TASK STATEMENT → Repeat the listing below verbatim, without its images.

··· DATA

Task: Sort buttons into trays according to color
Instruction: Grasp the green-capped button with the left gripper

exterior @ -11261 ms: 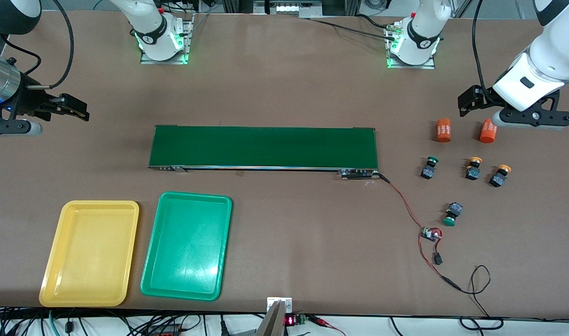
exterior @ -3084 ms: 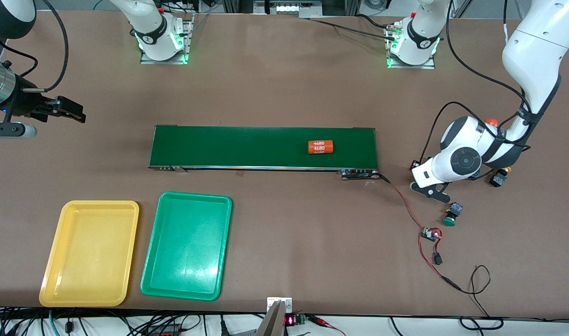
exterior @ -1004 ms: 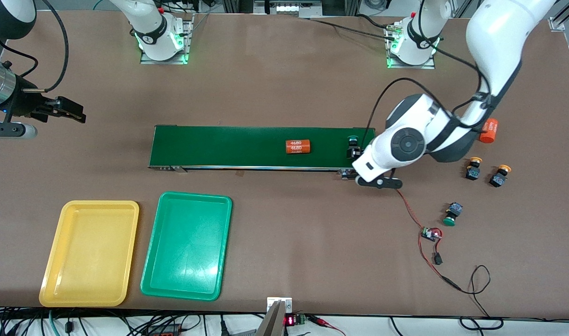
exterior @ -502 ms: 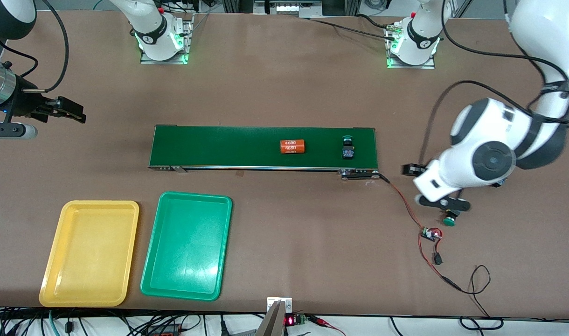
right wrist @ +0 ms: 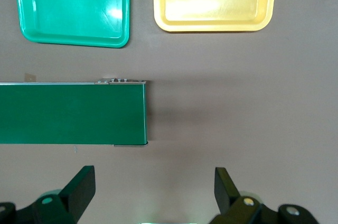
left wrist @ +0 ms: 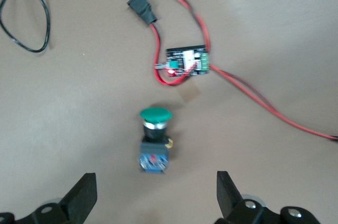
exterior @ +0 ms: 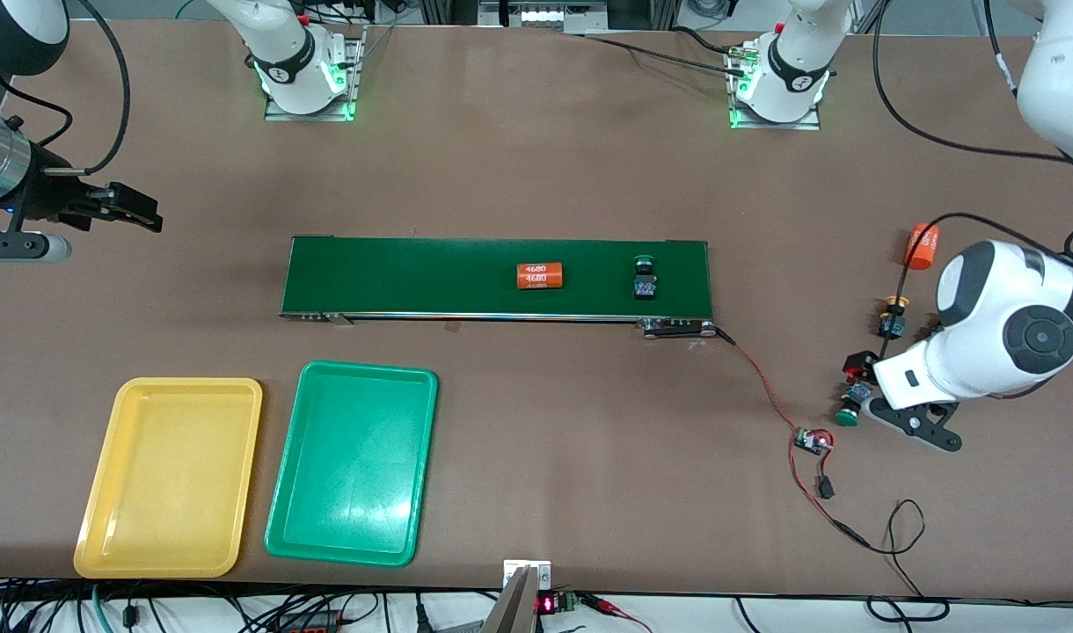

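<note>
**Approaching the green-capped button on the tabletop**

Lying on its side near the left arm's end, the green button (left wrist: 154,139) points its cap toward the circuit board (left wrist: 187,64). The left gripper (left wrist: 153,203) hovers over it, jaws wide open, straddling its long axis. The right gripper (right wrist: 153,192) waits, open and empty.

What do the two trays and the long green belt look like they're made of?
Yellow tray and green tray: probably molded plastic, glossy, judging by the bright glare patches and rounded rims. Green belt: seemingly a matte rubbery or fabric sheet, since it shows flat, even color without glare; a thin metal-looking rail edges it.
</note>
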Motion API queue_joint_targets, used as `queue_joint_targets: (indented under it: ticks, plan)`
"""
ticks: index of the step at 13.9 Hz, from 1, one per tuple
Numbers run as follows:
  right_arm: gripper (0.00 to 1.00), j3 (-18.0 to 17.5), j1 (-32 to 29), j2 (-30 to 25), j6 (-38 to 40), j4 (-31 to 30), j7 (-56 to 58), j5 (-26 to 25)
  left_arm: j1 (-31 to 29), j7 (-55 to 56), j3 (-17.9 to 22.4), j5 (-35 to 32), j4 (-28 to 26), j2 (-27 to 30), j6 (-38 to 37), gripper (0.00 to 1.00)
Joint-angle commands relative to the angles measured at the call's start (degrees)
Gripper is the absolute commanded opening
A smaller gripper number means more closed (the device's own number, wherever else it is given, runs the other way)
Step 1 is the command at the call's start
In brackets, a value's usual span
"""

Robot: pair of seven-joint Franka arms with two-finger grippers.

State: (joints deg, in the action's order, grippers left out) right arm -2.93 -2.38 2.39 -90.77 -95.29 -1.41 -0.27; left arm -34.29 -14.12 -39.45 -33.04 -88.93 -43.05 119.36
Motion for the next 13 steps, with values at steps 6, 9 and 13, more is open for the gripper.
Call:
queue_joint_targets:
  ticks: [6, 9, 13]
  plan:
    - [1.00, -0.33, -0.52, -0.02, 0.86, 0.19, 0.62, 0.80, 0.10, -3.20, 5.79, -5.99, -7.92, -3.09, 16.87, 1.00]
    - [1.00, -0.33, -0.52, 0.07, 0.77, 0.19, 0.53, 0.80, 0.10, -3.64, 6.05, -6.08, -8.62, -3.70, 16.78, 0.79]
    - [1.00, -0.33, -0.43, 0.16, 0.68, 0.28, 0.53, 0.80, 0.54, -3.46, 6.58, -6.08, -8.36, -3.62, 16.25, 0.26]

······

EXERCISE RESULT →
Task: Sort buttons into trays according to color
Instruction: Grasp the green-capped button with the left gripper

exterior @ -11261 ms: 
exterior @ -3084 ms: 
exterior @ -1004 ms: 
exterior @ -502 ms: 
right wrist @ +0 ms: 
left wrist @ +0 ms: 
exterior @ +0 ms: 

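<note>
**Approaching the green-capped button on the tabletop**

Lying on its side near the left arm's end, the green button (left wrist: 154,139) points its cap toward the circuit board (left wrist: 187,64). The left gripper (left wrist: 153,203) hovers over it, jaws wide open, straddling its long axis. The right gripper (right wrist: 153,192) waits, open and empty.

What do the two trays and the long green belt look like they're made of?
Yellow tray and green tray: probably molded plastic, glossy, judging by the bright glare patches and rounded rims. Green belt: seemingly a matte rubbery or fabric sheet, since it shows flat, even color without glare; a thin metal-looking rail edges it.
</note>
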Motion API queue_joint_targets, used as `queue_joint_targets: (indented under it: ticks, plan)`
"""
ticks: index of the step at 13.9 Hz, from 1, one per tuple
Numbers run as follows:
  right_arm: gripper (0.00 to 1.00), j3 (-18.0 to 17.5), j1 (-32 to 29), j2 (-30 to 25), j6 (-38 to 40), j4 (-31 to 30), j7 (-56 to 58), j5 (-26 to 25)
  left_arm: j1 (-31 to 29), j7 (-55 to 56), j3 (-17.9 to 22.4), j5 (-35 to 32), j4 (-28 to 26), j2 (-27 to 30), j6 (-38 to 37), gripper (0.00 to 1.00)
Joint-angle commands relative to the angles measured at the call's start (degrees)
Gripper is the absolute commanded opening
A smaller gripper number means more closed (the device's own number, wherever else it is given, runs the other way)
Step 1 is the command at the call's start
In brackets, a value's usual span
"""

Robot: pair of seven-joint Franka arms with two-finger grippers.

State: (joints deg, in the action's order, grippers left out) right arm -2.93 -2.38 2.39 -90.77 -95.29 -1.41 -0.27; left arm -34.29 -14.12 -39.45 -33.04 -88.93 -43.05 119.36
Motion for the next 13 steps, with values at steps 6, 9 and 13, more is open for the gripper.
Call:
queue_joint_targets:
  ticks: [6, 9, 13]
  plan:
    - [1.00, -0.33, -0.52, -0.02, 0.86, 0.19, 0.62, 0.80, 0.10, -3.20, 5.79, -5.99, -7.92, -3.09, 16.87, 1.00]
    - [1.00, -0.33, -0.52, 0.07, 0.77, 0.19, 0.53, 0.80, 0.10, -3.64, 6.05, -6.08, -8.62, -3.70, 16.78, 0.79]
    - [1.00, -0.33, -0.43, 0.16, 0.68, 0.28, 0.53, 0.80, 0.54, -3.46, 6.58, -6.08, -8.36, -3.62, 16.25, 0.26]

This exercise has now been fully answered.